> [WHAT IS REQUIRED]
Wherever the string "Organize" appears in the records, return the line that holds it.

> [SUPPLIED INFORMATION]
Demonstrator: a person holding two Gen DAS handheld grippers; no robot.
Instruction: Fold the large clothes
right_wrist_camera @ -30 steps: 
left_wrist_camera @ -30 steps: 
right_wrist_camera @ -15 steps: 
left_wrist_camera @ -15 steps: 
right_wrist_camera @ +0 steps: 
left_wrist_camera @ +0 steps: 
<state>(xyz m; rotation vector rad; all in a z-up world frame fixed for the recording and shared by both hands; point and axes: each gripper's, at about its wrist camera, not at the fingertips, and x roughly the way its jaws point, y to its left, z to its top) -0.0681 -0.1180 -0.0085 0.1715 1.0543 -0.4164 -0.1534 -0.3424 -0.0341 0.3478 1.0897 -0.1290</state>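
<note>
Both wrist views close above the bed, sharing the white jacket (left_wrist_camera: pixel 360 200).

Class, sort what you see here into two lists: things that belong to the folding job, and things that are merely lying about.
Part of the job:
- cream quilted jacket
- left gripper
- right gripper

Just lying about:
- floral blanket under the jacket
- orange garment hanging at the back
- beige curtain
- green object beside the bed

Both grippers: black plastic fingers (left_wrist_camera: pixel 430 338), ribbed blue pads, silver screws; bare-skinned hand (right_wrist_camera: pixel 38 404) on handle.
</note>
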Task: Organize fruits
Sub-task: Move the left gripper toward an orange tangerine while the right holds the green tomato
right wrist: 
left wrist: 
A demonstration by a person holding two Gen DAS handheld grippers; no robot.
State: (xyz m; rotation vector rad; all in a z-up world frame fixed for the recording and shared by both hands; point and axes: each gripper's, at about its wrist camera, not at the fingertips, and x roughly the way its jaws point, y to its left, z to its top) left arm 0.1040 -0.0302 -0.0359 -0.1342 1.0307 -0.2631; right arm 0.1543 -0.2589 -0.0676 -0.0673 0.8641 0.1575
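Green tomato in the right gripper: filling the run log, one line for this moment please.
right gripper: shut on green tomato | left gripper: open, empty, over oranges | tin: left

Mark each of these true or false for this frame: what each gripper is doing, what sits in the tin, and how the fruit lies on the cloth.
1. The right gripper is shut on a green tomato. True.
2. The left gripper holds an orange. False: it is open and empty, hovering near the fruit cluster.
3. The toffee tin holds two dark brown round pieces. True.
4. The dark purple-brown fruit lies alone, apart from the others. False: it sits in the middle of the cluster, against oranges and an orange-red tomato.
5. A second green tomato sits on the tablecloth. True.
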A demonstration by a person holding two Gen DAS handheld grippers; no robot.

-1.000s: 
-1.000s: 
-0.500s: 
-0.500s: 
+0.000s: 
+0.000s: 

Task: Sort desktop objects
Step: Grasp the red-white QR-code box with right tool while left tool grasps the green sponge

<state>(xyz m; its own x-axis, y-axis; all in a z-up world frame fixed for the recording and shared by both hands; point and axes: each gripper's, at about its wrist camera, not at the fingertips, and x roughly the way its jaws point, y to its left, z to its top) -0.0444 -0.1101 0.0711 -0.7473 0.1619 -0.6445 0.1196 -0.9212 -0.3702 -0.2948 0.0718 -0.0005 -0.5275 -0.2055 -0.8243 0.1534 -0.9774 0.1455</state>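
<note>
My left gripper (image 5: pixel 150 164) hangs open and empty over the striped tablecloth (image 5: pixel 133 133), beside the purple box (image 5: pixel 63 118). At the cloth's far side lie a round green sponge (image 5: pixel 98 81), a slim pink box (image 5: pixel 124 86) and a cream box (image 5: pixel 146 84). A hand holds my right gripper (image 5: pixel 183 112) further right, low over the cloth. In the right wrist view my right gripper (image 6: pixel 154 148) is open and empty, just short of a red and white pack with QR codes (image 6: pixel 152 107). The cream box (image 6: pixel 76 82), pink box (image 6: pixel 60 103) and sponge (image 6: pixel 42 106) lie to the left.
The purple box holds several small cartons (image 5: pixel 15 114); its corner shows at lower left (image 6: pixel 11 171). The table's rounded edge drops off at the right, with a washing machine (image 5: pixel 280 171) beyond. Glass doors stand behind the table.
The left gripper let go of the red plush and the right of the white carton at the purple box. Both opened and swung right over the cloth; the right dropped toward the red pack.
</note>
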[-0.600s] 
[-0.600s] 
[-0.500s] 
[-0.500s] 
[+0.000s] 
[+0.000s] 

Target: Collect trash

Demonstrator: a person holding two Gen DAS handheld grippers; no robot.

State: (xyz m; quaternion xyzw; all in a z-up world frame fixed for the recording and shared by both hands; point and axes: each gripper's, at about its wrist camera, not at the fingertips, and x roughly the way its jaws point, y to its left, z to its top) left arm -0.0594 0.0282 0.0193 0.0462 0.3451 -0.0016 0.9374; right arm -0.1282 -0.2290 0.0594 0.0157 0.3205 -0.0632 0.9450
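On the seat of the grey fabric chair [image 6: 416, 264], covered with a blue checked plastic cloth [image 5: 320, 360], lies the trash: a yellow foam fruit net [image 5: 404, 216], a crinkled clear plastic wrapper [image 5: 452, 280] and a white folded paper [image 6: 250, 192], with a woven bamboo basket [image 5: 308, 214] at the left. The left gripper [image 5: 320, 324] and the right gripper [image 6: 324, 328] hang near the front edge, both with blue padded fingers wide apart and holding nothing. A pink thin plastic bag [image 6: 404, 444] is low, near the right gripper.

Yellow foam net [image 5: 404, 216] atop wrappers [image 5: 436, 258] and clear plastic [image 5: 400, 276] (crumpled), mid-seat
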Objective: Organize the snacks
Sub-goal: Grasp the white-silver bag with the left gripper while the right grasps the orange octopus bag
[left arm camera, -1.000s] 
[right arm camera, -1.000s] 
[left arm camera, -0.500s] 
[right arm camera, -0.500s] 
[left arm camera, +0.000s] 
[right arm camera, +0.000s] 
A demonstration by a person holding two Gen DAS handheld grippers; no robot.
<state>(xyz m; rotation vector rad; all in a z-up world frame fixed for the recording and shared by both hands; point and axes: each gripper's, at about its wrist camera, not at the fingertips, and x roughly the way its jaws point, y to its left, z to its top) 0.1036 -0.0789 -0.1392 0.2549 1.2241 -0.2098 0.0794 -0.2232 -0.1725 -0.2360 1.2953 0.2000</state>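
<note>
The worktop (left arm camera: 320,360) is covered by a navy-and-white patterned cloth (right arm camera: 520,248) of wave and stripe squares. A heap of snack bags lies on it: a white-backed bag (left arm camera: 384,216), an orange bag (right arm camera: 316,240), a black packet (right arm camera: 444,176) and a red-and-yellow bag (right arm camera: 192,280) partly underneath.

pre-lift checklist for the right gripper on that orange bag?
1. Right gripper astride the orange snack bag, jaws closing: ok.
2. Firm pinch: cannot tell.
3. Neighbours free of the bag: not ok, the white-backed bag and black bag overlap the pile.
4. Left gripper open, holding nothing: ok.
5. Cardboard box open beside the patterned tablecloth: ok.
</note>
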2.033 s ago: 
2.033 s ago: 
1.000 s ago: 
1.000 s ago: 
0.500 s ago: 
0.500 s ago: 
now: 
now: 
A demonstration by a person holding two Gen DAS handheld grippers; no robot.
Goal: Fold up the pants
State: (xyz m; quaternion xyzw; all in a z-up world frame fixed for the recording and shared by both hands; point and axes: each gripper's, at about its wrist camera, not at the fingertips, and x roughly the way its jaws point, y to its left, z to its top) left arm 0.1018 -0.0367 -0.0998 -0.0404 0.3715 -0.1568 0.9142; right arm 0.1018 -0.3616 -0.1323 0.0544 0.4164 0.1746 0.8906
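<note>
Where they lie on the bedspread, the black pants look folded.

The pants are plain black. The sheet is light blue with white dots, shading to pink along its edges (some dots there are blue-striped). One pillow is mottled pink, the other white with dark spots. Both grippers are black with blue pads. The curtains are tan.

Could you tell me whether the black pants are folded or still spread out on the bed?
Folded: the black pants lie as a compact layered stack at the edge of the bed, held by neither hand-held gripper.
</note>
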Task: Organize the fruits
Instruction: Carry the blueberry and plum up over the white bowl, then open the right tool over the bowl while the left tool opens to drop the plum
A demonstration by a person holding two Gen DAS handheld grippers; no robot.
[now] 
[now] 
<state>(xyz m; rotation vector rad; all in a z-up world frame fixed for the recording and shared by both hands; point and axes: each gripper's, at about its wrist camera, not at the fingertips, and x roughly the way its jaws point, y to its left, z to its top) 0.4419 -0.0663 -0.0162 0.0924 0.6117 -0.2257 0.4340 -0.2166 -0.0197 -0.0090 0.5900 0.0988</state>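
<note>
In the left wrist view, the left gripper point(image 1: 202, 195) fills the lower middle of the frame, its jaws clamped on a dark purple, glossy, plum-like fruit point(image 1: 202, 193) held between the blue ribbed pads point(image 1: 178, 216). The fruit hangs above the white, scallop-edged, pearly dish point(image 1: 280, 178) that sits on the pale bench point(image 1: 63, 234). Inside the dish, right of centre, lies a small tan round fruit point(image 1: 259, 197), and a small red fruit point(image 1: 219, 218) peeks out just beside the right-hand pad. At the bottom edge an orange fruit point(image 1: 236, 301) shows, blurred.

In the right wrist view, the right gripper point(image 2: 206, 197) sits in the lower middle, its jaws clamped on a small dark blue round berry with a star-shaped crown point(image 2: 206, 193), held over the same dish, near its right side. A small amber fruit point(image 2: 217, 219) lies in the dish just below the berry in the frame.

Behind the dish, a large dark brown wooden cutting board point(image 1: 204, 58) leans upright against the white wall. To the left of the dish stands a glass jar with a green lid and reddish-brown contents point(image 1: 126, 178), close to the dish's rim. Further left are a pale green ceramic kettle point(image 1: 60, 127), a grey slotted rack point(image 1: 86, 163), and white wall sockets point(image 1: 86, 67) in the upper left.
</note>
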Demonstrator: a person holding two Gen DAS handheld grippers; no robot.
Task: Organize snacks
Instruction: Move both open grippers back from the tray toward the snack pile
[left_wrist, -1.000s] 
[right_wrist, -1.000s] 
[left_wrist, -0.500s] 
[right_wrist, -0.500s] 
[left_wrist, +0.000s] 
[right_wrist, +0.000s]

> [RESPONSE TO THIS TASK]
Task: Organize fruits
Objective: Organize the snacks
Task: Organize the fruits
Task: Organize snacks

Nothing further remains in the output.